Does any of the tests fail in case LLVM DWARFs change? Or is it very unlikely?

lldb/source/Symbol/Function.cpp
149 ↗(On Diff #160666)

Easy to confuse with lambda assignment (although it wouldn't make any sense).

auto resolve = [&]() -> Function * {
   ...
};
lazy_callee.def = resolve();
resolved = true;

Maybe?

aprantl added inline comments.Aug 24 2018, 10:12 AM
lldb/include/lldb/Symbol/Function.h
331 ↗(On Diff #160666)

llvm::PointerUnion ?

vsk updated this revision to Diff 162416.Aug 24 2018, 10:39 AM
vsk marked 4 inline comments as done.

Thanks for the feedback!

lldb/include/lldb/Symbol/Function.h
331 ↗(On Diff #160666)

It's not possible to use PointerUnion here because const char * has 1-byte alignment. There's no space in the pointer to store a discriminator bit.

lldb/source/Plugins/SymbolFile/DWARF/SymbolFileDWARF.cpp
3757 ↗(On Diff #160666)

Yes, the tests in this patch would fail if TAG_call_site entries were nested within the nearest enclosing lexical block (as specified by DWARF 5). We would have a heads-up about such a breaking change. That said, it's unlikely to catch us by surprise, because we control the LLVM DWARF producer (see https://reviews.llvm.org/D49887).

aprantl added inline comments.Aug 24 2018, 10:50 AM
lldb/include/lldb/Symbol/Function.h
331 ↗(On Diff #160666)

Good point!

vsk updated this revision to Diff 166378.Sep 20 2018, 4:04 PM

I've added SB API support (SBFrame::IsArtificial), a SB API test, fleshed out the remaining tests, and rebased.
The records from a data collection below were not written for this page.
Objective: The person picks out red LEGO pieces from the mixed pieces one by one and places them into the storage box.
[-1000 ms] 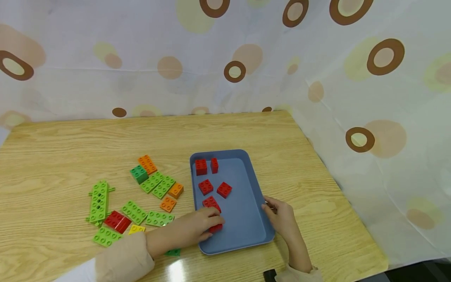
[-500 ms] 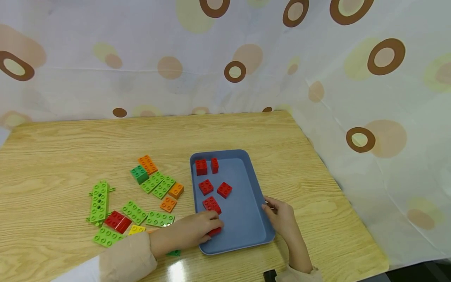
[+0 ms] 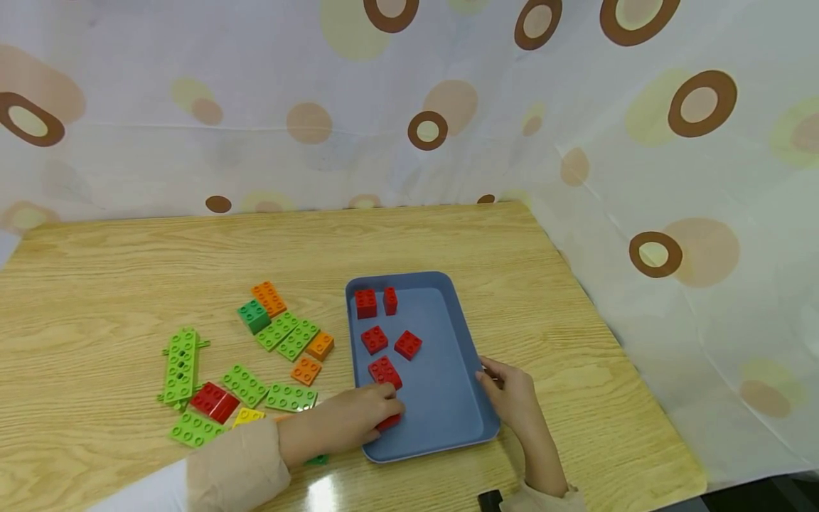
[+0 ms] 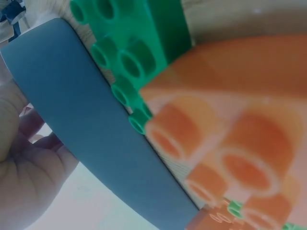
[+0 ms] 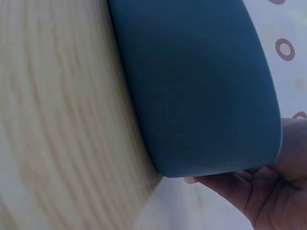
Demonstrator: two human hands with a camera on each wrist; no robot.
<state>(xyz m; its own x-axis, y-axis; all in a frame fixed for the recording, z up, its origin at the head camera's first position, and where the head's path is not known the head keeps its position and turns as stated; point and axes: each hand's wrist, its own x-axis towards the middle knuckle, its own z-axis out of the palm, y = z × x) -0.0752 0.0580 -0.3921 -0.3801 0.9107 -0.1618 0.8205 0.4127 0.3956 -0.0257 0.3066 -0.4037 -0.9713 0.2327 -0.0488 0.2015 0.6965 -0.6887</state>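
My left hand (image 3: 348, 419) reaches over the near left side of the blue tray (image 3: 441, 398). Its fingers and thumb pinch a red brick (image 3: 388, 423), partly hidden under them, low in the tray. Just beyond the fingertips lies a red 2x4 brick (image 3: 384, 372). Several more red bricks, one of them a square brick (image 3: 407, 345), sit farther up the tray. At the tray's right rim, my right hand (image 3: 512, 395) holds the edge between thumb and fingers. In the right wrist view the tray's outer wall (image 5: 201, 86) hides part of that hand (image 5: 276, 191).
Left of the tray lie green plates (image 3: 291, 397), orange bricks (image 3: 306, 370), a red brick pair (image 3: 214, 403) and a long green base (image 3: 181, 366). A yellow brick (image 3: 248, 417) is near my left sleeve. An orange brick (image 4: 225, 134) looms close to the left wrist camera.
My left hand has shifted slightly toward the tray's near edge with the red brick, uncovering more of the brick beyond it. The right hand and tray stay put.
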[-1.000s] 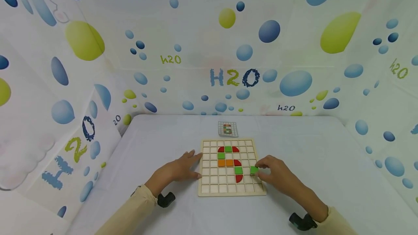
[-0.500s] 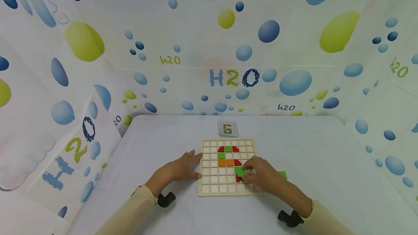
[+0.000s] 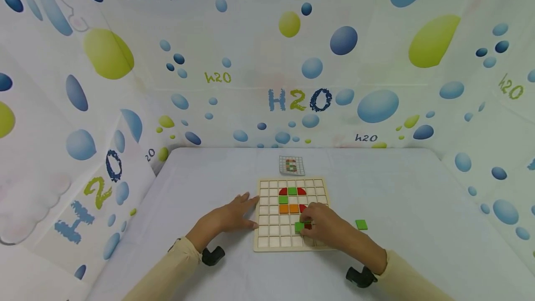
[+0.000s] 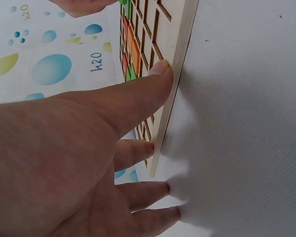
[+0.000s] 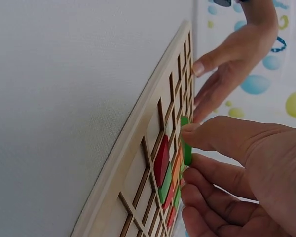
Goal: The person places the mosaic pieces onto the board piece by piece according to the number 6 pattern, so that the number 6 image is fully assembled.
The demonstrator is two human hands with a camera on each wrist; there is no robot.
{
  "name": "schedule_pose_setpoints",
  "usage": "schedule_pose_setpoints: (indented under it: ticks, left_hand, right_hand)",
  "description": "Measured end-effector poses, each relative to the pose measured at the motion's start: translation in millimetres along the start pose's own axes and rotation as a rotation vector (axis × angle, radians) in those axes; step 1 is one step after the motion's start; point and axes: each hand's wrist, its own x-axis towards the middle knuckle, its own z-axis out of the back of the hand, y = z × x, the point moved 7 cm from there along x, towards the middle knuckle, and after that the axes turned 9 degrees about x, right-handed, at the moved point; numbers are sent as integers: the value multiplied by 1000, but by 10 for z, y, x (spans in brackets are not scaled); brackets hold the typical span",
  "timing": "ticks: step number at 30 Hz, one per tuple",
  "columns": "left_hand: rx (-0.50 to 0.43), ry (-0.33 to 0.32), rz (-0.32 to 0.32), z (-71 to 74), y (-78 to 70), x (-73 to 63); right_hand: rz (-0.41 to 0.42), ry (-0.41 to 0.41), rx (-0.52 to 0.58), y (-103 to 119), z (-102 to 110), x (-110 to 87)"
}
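A wooden grid board lies on the table, with red, green and orange pieces set in some of its cells. My right hand pinches a green square tile between thumb and fingers, close over the lower middle cells. In the right wrist view the green tile stands on edge near a red quarter-round piece. My left hand rests at the board's left edge, fingers spread. Its thumb touches the rim in the left wrist view. Two orange squares sit mid-board.
Right of the board a loose green tile lies on the white table. Behind the board is a small pattern card showing a gridded figure. A printed curtain hangs at the back.
My right hand has carried the green tile leftward from the board's right side to its lower middle. The loose green tile on the table has come into sight. My left hand stays put.
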Motion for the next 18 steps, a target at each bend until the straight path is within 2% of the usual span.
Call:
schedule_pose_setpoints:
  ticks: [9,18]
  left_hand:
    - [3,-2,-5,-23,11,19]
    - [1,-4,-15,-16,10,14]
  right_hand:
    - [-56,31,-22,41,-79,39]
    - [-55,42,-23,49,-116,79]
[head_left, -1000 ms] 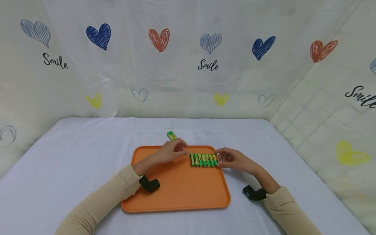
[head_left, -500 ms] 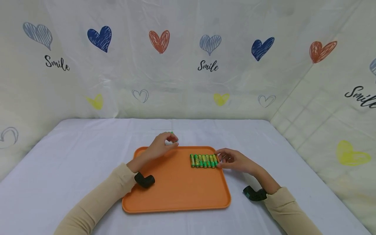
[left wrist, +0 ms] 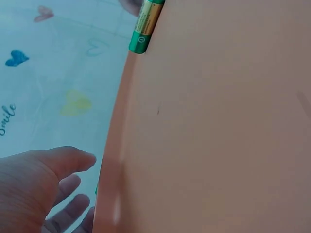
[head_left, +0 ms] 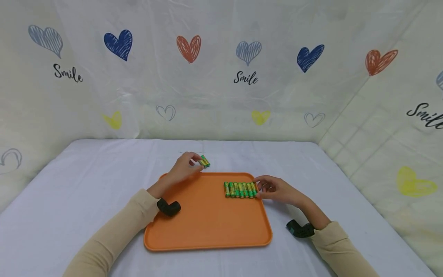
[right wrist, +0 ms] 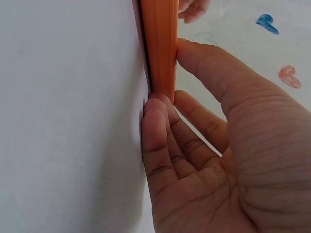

PTAL, thanks!

Can you add a test that makes sure that when you stop in a frame that has artificial frames above it, and then you do "finish", or "step out" past the end of frame 0, the presence of the artificial frame doesn't confuse us? I am pretty sure that will just work, but it would be good to make sure that it actually does.

Really "step out past the end of the frame" isn't really necessary, since that doesn't pay any attention to the frames above it, it just runs the code till the frame ID changes. But "finish" does look at the parent frame, so it might get confused.

vsk planned changes to this revision.Sep 20 2018, 5:10 PM

Can you add a test that makes sure that when you stop in a frame that has artificial frames above it, and then you do "finish", or "step out" past the end of frame 0, the presence of the artificial frame doesn't confuse us? I am pretty sure that will just work, but it would be good to make sure that it actually does.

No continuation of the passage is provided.